Bezbaruah is the fifth member to pull out of the committee, which will assess the quantum of seats to be reserved in the Assam assembly and local bodies for the Assamese people and chart out ways to preserve their identity and culture. The four members who walked out earlier were protesting against the Citizenship Amendment Bill which, they claimed, posed a threat to Assamese culture and identity.
“The committee has become defunct after some people’s representatives have refused to be part of it,” Bezbaruah said, adding he had written to the home minister. “If there are no public representatives, then what is the point of the chairman? It is not a one-member committee,” he said.
“The Assamese people should decide whether they want the committee,” Bezbaruah said. “It is for the protection of the Assamese people and if people’s representatives are not there, then it is meaningless,” he said.
Nagen Saikia, a former president of the Asom Sahitya Sabha, and Rong Bong Terang, a former president of the Sahitya Sabha, were the first ones to walk out of the committee.
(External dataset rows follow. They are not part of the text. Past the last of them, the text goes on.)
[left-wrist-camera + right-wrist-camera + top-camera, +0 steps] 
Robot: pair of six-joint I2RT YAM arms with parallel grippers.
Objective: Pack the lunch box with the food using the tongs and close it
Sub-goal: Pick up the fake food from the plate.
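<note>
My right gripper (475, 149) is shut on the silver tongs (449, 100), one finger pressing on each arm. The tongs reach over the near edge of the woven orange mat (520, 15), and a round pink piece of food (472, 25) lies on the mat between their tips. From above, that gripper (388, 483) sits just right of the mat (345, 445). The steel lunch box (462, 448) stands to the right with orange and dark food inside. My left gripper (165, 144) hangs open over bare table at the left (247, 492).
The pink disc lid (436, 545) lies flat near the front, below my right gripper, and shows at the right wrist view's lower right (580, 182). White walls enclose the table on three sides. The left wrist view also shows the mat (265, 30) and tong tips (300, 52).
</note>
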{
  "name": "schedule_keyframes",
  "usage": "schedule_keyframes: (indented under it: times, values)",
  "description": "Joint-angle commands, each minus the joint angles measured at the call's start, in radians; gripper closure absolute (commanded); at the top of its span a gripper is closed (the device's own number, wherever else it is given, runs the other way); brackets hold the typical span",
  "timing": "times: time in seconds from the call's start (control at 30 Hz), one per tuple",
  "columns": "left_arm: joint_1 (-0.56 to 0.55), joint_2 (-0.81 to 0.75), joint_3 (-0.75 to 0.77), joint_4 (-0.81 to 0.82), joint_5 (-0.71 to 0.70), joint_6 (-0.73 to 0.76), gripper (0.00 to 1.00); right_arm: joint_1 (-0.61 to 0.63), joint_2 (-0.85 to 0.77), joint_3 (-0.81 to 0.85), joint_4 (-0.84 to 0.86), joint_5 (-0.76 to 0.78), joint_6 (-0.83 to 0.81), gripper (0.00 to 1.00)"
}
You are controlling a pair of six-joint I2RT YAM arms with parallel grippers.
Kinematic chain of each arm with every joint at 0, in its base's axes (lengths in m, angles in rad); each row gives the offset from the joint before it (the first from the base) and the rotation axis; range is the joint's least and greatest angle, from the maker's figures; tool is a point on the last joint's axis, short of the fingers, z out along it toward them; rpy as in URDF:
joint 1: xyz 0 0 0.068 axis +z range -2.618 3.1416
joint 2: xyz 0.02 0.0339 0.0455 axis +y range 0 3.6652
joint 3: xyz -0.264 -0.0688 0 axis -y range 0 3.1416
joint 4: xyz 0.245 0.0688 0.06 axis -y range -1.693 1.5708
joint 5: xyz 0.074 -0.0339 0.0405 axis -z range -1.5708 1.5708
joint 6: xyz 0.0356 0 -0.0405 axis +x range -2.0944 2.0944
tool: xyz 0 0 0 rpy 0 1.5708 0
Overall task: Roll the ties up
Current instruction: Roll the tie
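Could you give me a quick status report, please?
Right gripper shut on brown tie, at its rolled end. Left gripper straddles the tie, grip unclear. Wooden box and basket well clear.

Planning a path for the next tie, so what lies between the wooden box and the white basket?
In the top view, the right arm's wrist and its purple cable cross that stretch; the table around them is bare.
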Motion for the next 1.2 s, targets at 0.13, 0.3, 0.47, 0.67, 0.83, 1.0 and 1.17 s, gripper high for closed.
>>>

They were followed by eminent literary figure Mukunda Rajbongshi and the All Assam Students Union (AASU).
Others on the panel include former IAS officer Subhash Das, former editor of The Sentinel Dhirendra Nath Bezboruah and advocate general of Assam Ramesh Borpatragohain. The joint secretary in home ministry was nominated as member secretary.
The Assam Accord is a Memorandum of Settlement (MOS) signed between representatives of the Government of India and leaders of the Assam Movement. The agreement was signed in New Delhi on August 15, 1985, in the presence of then Prime Minister Rajiv Gandhi, to identify and deport illegal immigrants.
Clause 6 of the Accord seeks to provide constitutional, legislative and administrative measures to protect, preserve and promote the cultural, social, linguisidentity and heritage of Assam’s indigenous communities.
Meanwhile, protests continued against the Citizenship Amendment Bill as the North East Students Organisation (NESO), an umbrella organization of student bodies, observed black day against police action in Tripura and Manipur. Three persons, including a woman and a police officer, were injured in a clash between students, women vendors and the police at Khwairamban Bazaar in Manipur, during a mass rally against the Bill.